Harmonizing Metaphors: Flynn & the Casino Chip Society
If you’ve been following my earlier pieces, you’ll know that I get very frustrated by the OTOMI - the one-type-of-money illusion - in which people fail to understand that the money system is made up of multiple different issuers issuing money in multiple layers in multiple forms. People suffering from the OTOMI often imagine that bank-issued digital money is just some kind of ‘upgrade’ to state-issued physical money, and one of the key metaphors that I use to combat this belief is to talk about bank-issued money as being digital casino chips. This metaphor set was originally laid out in my piece the Casino Chip Society, and it’s the dominant metaphor set that I use for this issue, because it’s easy to understand while being pretty accurate and versatile.

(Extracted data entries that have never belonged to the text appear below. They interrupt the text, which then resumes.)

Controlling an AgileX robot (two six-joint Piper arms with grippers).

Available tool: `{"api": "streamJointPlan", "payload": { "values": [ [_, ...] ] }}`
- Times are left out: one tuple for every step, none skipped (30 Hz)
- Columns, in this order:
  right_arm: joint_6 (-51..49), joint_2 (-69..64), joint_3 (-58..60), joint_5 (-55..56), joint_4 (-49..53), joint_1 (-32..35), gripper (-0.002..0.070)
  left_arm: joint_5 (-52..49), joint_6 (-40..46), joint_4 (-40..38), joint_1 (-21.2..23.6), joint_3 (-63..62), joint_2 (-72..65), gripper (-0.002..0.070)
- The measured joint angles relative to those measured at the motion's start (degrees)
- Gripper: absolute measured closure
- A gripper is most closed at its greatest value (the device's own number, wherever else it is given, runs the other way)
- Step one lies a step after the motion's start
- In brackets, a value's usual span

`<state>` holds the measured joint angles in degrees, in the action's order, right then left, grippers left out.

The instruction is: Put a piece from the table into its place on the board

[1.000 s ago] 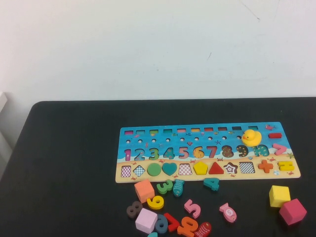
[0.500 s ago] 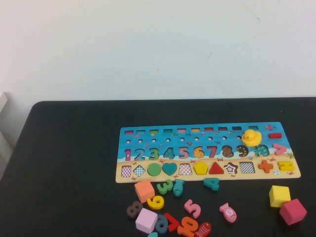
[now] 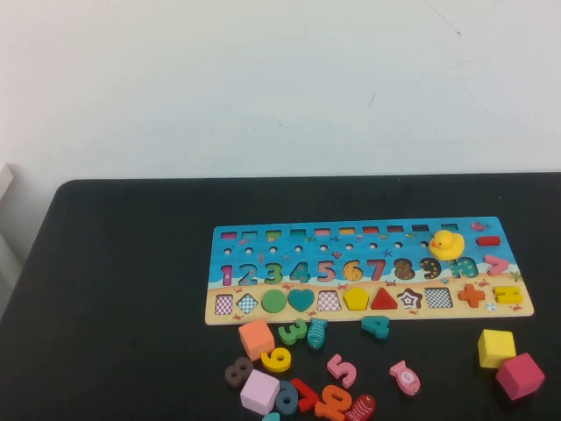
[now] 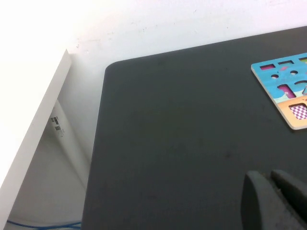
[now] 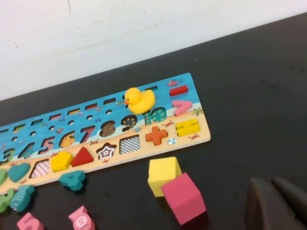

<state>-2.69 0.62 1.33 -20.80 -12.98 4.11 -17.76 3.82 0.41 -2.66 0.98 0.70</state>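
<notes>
Near the tabletop's [image 3: 123,289] front edge, right of centre, sits the puzzle board [image 3: 364,267], with loose pieces scattered between it and that edge: orange block [image 3: 256,338], teal 4 [image 3: 375,325], pink fish [image 3: 405,377], yellow cube [image 3: 495,347] and magenta cube [image 3: 520,375] near the front-right corner. Neither arm shows in the high view. Left gripper [image 4: 276,201] hovers over bare tabletop near the left edge; right gripper [image 5: 278,203] hovers beside the magenta cube. Both hold nothing; can't tell how far either gripper's fingers are spread. Risks: the front pile is tightly packed, so a grab there could drag neighbours; the rubber duck [image 3: 446,245] sits on the board and could get knocked. Right wrist view shows the board's right end and the cubes close up; left wrist view shows only the board's left corner.
</notes>
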Motion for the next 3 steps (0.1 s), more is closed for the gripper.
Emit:
{"api": "streamJointPlan", "payload": {
  "values": [
    [0.0,0.0,0.0,0.0,0.0,0.0,0.0657,0.0,0.04,0.0,0.0,0.0,0.0,0.0675],
    [0.0,0.0,0.0,0.0,0.0,0.0,0.0657,0.0,0.04,0.0,0.0,0.0,0.0,0.0675],
    [0.0,0.0,0.0,0.0,0.0,0.0,0.0657,0.0,0.04,0.0,0.23,0.0,0.0,0.0675]
  ]
}}
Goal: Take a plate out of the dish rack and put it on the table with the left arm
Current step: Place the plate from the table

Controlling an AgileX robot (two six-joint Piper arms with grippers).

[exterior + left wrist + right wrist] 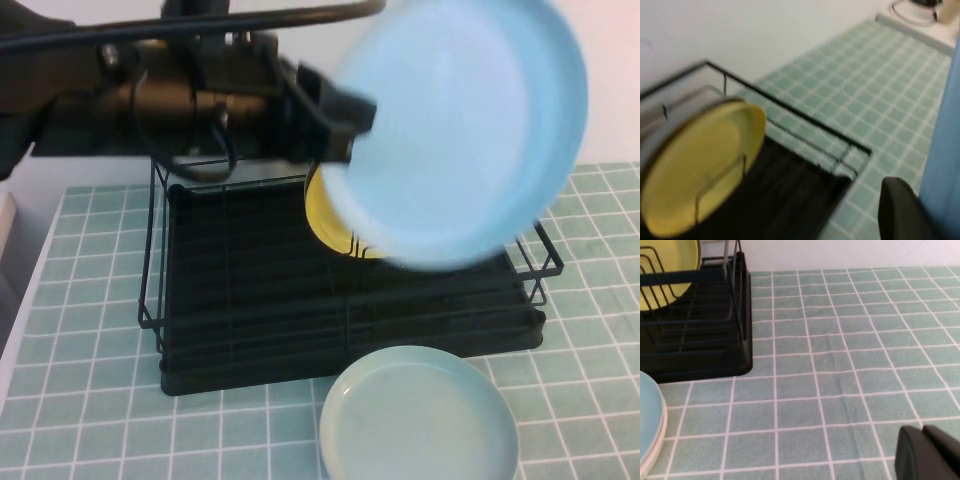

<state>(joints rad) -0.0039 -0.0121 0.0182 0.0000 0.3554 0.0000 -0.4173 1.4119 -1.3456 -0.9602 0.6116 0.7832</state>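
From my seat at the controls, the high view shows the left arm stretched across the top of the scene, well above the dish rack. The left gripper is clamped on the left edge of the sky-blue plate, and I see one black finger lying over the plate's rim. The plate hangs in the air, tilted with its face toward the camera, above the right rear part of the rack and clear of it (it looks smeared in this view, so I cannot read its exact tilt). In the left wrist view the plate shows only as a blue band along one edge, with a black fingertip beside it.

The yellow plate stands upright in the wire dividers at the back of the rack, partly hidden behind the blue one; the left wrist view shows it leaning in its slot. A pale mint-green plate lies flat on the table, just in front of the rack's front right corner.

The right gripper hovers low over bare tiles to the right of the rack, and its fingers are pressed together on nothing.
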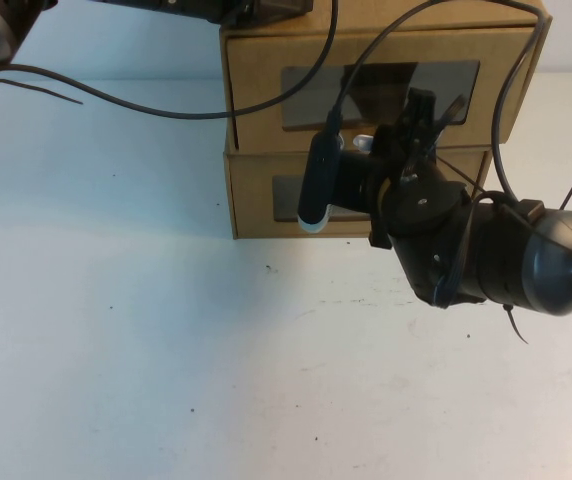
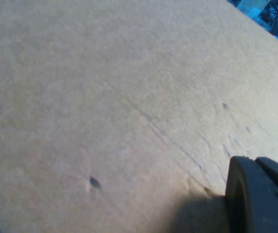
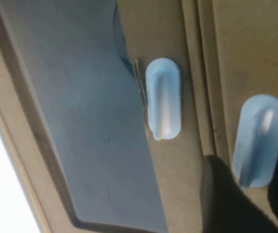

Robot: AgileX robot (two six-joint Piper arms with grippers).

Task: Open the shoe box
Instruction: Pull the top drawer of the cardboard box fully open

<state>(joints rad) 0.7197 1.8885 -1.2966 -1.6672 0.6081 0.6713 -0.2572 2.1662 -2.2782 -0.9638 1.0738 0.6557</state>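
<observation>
Two brown cardboard shoe boxes are stacked at the back of the table, the upper box [image 1: 266, 100] on the lower box [image 1: 256, 200], each with a dark window in its front. My right gripper [image 1: 436, 115] is pressed up to the fronts near the seam between them. In the right wrist view its dark fingers [image 3: 219, 194] flank a pale blue pull tab [image 3: 259, 141] and touch its sides. A second blue tab [image 3: 163, 99] sits beside a window [image 3: 80, 111] across the seam. My left gripper [image 2: 258, 194] rests over a box's plain cardboard surface [image 2: 105, 97].
Black cables [image 1: 166, 105] hang across the upper box and over the table's far left. The white table [image 1: 166, 350] stretches out in front of the boxes. The right arm's bulky wrist [image 1: 506, 260] hangs over the table's right side.
</observation>
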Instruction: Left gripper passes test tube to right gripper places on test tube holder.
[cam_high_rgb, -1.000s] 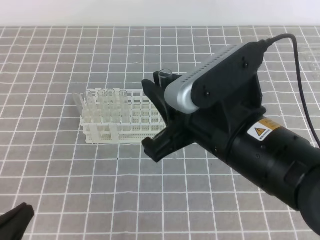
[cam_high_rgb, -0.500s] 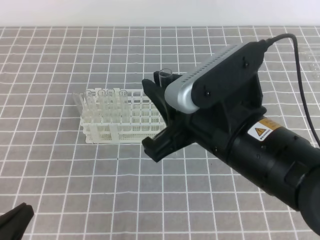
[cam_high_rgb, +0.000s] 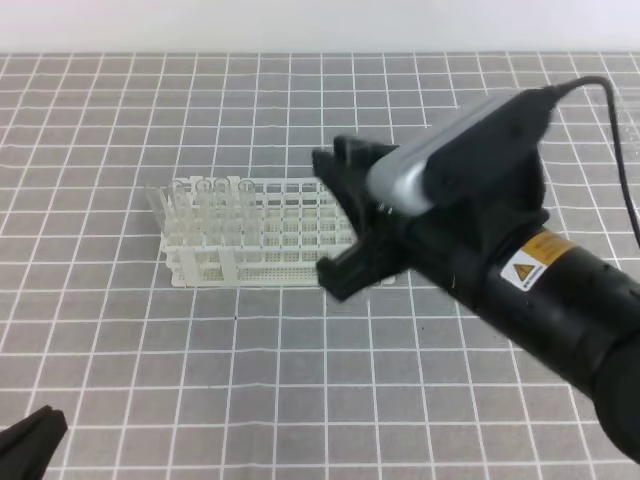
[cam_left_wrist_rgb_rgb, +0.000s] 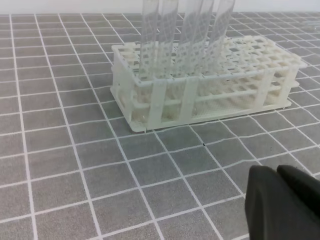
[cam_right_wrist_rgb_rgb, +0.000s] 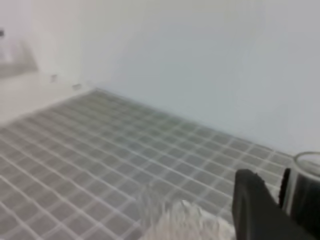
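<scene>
A grey mat ruled with a white grid (cam_high_rgb: 120, 330) covers the whole table, running back to a pale wall (cam_right_wrist_rgb_rgb: 165, 55) at the far side.

The right gripper (cam_high_rgb: 352, 215), black-fingered under a large silver-grey housing on a thick black arm with an orange-yellow warning label, fills the right half of the high view and hides the right end of the white plastic lattice rack, the test tube holder (cam_high_rgb: 255, 240). In the right wrist view a clear, colourless test tube (cam_right_wrist_rgb_rgb: 306, 187) stands upright between its dark fingers (cam_right_wrist_rgb_rgb: 250, 207), rim showing, so this gripper is closed around the tube; in the high view the tube is hidden by the blurred fingers.

The holder sits left of centre; several other clear tubes (cam_left_wrist_rgb_rgb: 182, 35) stand in its left end.

The left gripper (cam_high_rgb: 30, 440) shows only as a black tip in the near-left corner; I cannot tell how its fingers are set.

Compared with half a second ago, the right gripper has shifted to the right, and more of the holder's lattice is exposed.
</scene>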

That said, I’m always fascinated by developing new metaphors that offer new angles on the issue. Any metaphor set has strengths and weakenesses, and I’ve enjoyed playing with this Tron metaphor. It’s a bit more clunky that my casino-chip set, but it’s also more fun and has can be used to humanise monetary politics to some extent. I would never use these two sets of metaphors directly with each other, but I’d love to hear your opinion on which works for you. Please do leave comments and suggestions!
He’s back folks.
The casino chip metaphor was the first explanation of currency that I could actually understand despite reading quite a bit about fractional reserve banking. The facts are just too hard to believe! Tron's adventures are useful and entertaining especially introducing his free-wheeling life as part of the personality of cash which highlights things we will lose.
I have a question about the casino chip metaphor - where you say the chips cannot be used outside the casino. The chips themselves can be used to pay taxes which is (one) definition of currency. Doesn't this ability make them a type of state money? Thank you from a newbie.